▶ **Work task**
Search term "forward": please copy every line of the records below that contains it.

(Records contained in a dataset)
=-=-=-=-=

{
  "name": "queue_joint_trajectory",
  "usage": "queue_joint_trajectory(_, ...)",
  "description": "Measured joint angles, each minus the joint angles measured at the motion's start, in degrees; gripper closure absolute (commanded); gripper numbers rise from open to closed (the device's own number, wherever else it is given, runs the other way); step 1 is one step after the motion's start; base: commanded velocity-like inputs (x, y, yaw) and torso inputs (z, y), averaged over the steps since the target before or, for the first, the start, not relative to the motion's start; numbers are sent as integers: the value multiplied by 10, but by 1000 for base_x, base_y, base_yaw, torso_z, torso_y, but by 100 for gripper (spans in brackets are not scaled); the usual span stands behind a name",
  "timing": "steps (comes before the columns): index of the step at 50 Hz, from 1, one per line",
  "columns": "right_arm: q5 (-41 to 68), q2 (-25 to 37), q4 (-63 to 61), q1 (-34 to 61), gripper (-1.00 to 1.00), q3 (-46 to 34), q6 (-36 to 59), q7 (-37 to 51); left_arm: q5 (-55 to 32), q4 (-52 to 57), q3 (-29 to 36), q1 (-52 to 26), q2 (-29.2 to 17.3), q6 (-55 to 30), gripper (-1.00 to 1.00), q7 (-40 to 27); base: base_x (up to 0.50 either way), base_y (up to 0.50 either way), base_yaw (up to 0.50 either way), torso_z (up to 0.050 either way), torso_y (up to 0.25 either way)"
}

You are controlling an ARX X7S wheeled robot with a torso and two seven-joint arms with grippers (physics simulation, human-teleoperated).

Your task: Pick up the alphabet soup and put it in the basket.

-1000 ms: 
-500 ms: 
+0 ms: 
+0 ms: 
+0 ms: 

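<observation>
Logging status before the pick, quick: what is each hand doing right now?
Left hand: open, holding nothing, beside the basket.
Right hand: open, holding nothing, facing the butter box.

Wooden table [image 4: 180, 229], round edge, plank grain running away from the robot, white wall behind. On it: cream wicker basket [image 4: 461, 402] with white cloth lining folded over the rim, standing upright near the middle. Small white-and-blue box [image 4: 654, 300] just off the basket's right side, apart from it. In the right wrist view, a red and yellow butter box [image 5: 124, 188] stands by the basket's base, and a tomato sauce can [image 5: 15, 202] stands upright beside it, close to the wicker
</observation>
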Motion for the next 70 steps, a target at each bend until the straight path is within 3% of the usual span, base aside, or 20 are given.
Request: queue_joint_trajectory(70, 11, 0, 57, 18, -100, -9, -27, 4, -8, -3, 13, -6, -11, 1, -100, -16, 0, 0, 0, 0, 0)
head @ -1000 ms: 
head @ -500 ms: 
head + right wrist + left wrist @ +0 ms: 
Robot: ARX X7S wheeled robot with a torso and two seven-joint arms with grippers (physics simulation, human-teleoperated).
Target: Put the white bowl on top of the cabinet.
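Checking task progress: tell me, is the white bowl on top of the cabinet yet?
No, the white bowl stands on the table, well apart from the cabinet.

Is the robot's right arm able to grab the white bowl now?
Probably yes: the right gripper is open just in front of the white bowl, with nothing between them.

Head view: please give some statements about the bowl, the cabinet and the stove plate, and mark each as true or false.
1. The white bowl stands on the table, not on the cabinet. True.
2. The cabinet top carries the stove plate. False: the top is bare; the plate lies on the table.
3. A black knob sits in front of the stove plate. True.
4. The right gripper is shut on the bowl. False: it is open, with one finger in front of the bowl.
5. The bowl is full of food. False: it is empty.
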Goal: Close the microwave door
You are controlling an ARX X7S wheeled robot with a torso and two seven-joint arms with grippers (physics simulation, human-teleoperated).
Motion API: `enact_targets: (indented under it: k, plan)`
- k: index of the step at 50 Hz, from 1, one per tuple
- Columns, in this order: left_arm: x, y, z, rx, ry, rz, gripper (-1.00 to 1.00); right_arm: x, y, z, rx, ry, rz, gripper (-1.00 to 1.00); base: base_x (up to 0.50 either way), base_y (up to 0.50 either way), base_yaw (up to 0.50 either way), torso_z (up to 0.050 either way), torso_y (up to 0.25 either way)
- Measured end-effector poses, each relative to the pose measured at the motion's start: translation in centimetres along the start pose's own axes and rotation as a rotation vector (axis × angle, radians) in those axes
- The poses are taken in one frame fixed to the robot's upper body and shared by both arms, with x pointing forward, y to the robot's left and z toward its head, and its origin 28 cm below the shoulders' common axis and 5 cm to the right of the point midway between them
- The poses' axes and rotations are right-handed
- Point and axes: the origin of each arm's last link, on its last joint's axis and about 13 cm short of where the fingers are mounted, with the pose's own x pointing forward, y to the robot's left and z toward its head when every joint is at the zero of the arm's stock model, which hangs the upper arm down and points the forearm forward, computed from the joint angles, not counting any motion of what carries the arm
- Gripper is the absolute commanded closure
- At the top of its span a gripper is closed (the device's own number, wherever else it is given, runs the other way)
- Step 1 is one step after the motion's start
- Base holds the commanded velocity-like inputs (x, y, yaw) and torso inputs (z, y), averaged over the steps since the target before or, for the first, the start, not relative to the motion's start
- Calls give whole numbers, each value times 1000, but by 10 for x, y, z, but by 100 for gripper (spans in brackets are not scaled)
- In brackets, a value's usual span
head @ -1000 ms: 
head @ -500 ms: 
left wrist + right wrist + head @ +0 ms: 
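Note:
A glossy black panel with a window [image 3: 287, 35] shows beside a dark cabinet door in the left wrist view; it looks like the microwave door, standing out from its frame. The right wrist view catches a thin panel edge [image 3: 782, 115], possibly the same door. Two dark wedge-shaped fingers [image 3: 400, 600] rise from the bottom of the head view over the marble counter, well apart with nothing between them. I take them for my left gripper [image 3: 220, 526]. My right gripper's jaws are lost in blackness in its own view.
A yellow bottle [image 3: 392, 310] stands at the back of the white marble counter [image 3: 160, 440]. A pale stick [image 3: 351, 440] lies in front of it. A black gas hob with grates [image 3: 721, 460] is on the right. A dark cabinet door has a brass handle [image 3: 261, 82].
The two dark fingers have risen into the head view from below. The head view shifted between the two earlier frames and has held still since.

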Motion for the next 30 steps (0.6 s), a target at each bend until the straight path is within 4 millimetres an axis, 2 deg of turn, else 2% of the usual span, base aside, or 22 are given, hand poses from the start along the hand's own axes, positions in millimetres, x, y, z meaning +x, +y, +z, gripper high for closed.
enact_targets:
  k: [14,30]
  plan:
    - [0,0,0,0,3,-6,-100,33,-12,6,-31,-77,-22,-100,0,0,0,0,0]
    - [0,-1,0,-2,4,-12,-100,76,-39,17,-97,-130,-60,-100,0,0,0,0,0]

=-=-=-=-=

▶ **Exercise answer**
- The poses are taken in one frame fixed to the robot's upper body and shared by both arms, with x pointing forward, y to the robot's left and z toward its head, and its origin 28 cm below the shoulders' common axis and 5 cm to the right of the point midway between them
- Point and axes: the origin of each arm's last link, on its last joint's axis and about 13 cm short of where the fingers are mounted, with the pose's own x pointing forward, y to the robot's left and z toward its head when every joint is at the zero of the arm's stock model, which hangs the upper arm down and points the forearm forward, computed from the joint angles, not counting any motion of what carries the arm

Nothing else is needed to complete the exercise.